Apple introduces iPadOS, bringing better multitasking and file management to the iPad

It's been some time coming, but today at WWDC, Apple has announced that it's splitting the iPad version of iOS from the iPhone version, and calling it iPadOS. With this split, Apple is bringing a bunch of improvements to the OS that are specific to a device as big as the iPad, especially the iPad Pro.

One of the big new features of this release is the better use of the available space and improved multitasking. The home screen now has tighter spacing to make room for more apps on a single screen, and if you swipe in from the left, your widgets will be pinned to the side of the screen, rather than taking up the entire space.

For apps, multitasking with Slide Over is improved. Now, in addition to changing the app you've stowed away in Slide Over, there's a task manager just for this mode. Swiping up from the bottom of the Slide Over app will bring up the task manager so you can change which app is being overlaid on top of the screen. There's also a dedicated button for quick app switching.

Multi-window mode is also improved now, letting you create spaces with copies of the same app on the same screen, so you can see two different items at once. Additionally, these spaces are stored in the app manager, so not only can you switch between single apps, you can switch between spaces with two apps you've previously chosen. This works with system apps as well as third-party ones.

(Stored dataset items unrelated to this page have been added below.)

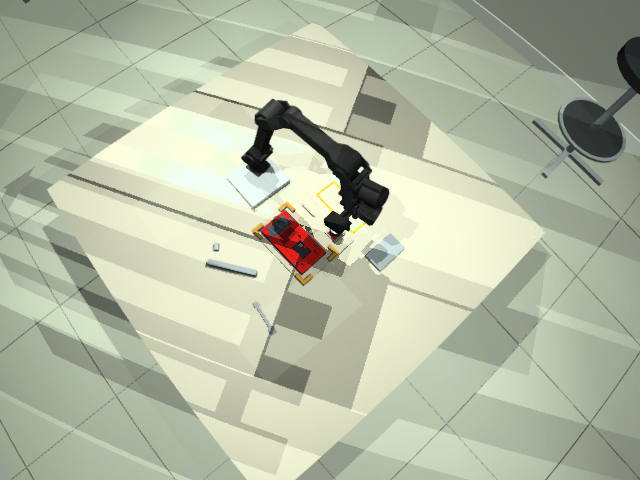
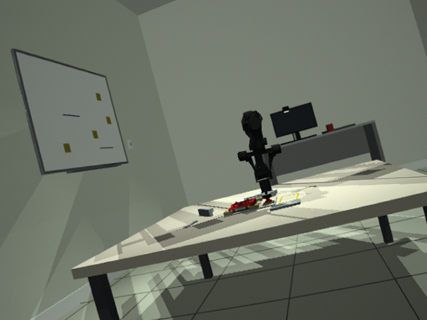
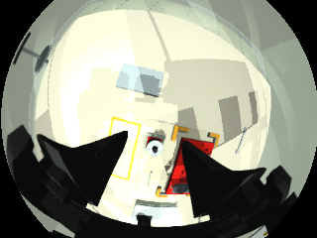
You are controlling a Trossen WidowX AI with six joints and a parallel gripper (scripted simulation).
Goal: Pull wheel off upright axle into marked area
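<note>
The wheel [image 3: 150,148] is a white ring around a dark centre, seen from above over a small red base [image 1: 331,236] [image 2: 268,201]. In the top view the gripper hides the wheel. The axle is hard to make out; only the dark centre shows in the wrist view. The marked area is a yellow outline [image 1: 325,188] [image 3: 135,154] [image 2: 290,194] beside the base, and no wheel lies in it. My gripper [image 3: 155,139] [image 1: 353,219] [image 2: 262,173] is open and empty. It points down from above the table, with the wheel below and between its fingertips in the wrist view.
A red board [image 1: 313,251] [image 3: 202,146] with orange corner brackets lies close to the wheel's base. A pale blue-grey plate [image 1: 393,245] [image 3: 127,77] lies on its other side. A grey bar [image 1: 231,268], a small block [image 1: 216,246] and a thin grey tool [image 1: 263,316] lie farther off.
</note>
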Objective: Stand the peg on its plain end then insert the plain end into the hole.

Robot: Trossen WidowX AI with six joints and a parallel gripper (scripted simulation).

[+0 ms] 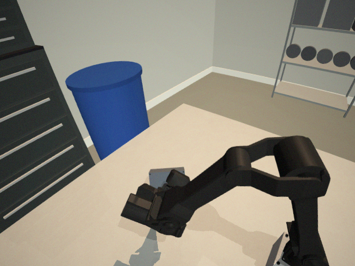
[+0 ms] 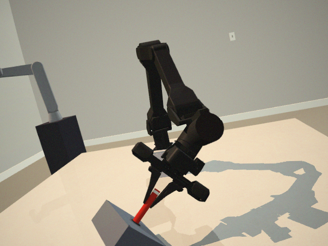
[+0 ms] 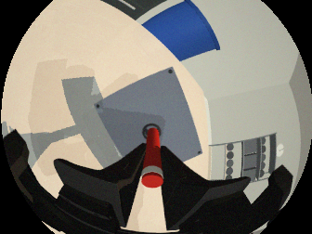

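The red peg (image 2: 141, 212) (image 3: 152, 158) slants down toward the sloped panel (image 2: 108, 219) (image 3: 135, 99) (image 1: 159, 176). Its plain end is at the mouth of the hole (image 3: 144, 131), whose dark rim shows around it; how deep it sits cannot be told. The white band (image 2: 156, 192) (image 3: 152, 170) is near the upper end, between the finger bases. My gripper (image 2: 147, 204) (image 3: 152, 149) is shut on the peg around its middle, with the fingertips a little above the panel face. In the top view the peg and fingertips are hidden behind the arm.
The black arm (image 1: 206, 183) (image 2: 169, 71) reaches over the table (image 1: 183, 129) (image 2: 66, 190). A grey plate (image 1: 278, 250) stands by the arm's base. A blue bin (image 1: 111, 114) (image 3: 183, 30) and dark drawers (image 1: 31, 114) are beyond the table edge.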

Files is also getting some major, and much-needed improvements. Most relevant to the majority of users will be the fact that you can use the USB Type-C port on the iPad Pro to connect external storage. Not only does it support flash drives, but you can also connect your camera directly to your iPad after you've taken some pictures, so you can edit them much quicker.

File sharing is also significantly more capable now. iCloud Drive lets you share folders with other users, and you can also connect to SMB file-sharing servers on the iPad. There's also a new column view for the app, letting you see the folder hierarchy for the files you're looking at, and you can see a preview, quick actions, and metadata for files right from the Files app.

Making the iPad Pro even more like a real computer, Safari now acts more like a desktop web browser, showing you the desktop layout for websites by default, while also optimizing it for the iPad's screen size and touch input. There's also a download manager, thirty new keyboard shortcuts, the ability to save tab sets, and many other small improvements.

Apple is also improving support for the Apple Pencil, with an enhanced set of drawing tools that can also be dragged across the screen. Apple is also making the PencilKit API available for developers to enable these tools for their own apps. It's easier to draw on any app now, too, by dragging the Apple Pencil down from the corner to go immediately into markup mode.

Navigating and editing documents should also be easier, with the ability to scroll through documents by dragging the scroll indicator on the side of the screen to get to places more quickly. There are new shortcuts for copying, cutting, and pasting text. You can do a three-finger pinch-in gesture to copy selected text, and do it again quickly to cut it. Then, a three-finger pinch-out gesture can paste the text anywhere.

Lastly, Apple introduced a floating keyboard, so it will no longer take half of your screen, and this lets users type using a single hand while holding the iPad with the other. Like the iOS keyboard, you can swipe across the keys to type.

iPadOS, along with every other software updates announced today, should be available this fall.